2. Cat furniture. I’m not going to lie to you, cat furniture is hella expensive. But it’s life-changing. Your cats recognize that its a piece of furniture for them, and they will run right over to it and begin exploring. If your cat is wary about climbing to the higher platforms or levels of the furniture, entice them with treats or a toy. The general rule is one piece of furniture per cat, because they will fight over them. If you have a very active cat, I’d recommend getting a multi-leveled piece.
3. Cardboard boxes. The rumors are true- cats love cardboard boxes. Just open it up and leave it in the middle of the floor, and allow your cats to explore. If you’re not ready to drop $$$, place a warm blanket in the box and allow your cats to curl up.

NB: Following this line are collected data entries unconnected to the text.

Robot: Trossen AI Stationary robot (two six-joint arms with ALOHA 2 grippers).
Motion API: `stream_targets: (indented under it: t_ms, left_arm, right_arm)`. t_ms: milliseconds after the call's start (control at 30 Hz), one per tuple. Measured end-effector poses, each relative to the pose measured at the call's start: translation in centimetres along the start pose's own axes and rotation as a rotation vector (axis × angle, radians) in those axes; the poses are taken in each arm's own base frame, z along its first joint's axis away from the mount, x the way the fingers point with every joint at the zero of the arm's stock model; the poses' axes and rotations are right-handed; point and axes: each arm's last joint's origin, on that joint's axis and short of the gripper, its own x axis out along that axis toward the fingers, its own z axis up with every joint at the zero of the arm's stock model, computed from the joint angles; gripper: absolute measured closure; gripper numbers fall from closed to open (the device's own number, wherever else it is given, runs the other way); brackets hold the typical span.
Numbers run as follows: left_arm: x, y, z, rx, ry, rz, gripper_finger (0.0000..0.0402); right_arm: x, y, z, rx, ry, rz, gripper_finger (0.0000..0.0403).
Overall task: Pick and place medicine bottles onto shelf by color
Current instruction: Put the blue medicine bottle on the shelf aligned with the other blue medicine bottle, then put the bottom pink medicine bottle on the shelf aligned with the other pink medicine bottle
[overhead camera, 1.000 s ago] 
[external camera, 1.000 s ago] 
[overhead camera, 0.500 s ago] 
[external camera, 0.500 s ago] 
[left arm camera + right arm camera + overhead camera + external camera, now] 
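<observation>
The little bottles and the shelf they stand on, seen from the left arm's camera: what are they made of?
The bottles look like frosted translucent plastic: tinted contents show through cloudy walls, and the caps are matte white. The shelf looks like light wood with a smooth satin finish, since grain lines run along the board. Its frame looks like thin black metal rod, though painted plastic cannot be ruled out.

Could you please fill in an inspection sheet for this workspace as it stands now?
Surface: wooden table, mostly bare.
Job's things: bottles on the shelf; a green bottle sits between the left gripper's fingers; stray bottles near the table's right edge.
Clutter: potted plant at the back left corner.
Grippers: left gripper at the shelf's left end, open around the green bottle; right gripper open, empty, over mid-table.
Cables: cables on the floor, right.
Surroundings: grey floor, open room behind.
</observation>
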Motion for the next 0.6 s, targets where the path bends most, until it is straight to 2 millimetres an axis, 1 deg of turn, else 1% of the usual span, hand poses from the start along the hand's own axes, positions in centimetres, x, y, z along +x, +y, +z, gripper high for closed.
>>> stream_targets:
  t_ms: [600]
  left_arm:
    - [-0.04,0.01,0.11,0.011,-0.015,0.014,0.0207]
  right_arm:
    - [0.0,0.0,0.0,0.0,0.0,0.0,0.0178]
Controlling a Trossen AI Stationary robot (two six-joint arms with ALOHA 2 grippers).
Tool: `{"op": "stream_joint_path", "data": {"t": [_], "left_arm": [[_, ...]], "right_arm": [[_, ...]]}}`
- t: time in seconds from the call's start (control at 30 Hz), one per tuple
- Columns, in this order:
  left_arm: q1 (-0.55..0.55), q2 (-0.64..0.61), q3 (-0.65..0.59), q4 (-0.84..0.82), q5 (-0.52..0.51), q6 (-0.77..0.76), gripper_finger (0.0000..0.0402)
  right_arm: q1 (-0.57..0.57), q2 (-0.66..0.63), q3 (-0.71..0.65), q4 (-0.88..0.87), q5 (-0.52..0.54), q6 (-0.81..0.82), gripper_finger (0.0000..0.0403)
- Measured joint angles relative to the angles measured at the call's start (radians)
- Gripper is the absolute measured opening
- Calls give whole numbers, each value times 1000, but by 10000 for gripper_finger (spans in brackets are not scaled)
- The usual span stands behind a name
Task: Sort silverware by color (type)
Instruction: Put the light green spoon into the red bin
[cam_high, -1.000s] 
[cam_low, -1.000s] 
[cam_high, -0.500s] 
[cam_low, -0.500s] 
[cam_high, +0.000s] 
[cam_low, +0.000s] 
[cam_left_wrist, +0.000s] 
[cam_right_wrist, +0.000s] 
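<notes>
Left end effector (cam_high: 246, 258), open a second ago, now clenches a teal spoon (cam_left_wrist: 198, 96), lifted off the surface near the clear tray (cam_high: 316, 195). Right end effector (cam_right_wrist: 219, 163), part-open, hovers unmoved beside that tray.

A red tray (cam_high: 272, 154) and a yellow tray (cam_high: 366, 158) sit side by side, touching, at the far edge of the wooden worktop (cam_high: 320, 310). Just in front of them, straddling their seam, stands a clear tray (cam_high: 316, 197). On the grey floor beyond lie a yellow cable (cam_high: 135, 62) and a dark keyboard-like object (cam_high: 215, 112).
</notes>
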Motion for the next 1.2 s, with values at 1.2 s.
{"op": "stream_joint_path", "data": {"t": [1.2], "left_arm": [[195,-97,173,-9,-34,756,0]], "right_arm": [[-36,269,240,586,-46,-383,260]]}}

4. Windows. If you leave for work, leave your blinds open for your cats to peer out. If you don’t, they’ll peer out anyway and wreck your blinds. In the summer time it might seem like a nice idea to leave your windows partially open, but always make sure that your window screens are secure. If they’re not, add masking tape around the sides of the window until you can press on the screen and it doesn’t collapse.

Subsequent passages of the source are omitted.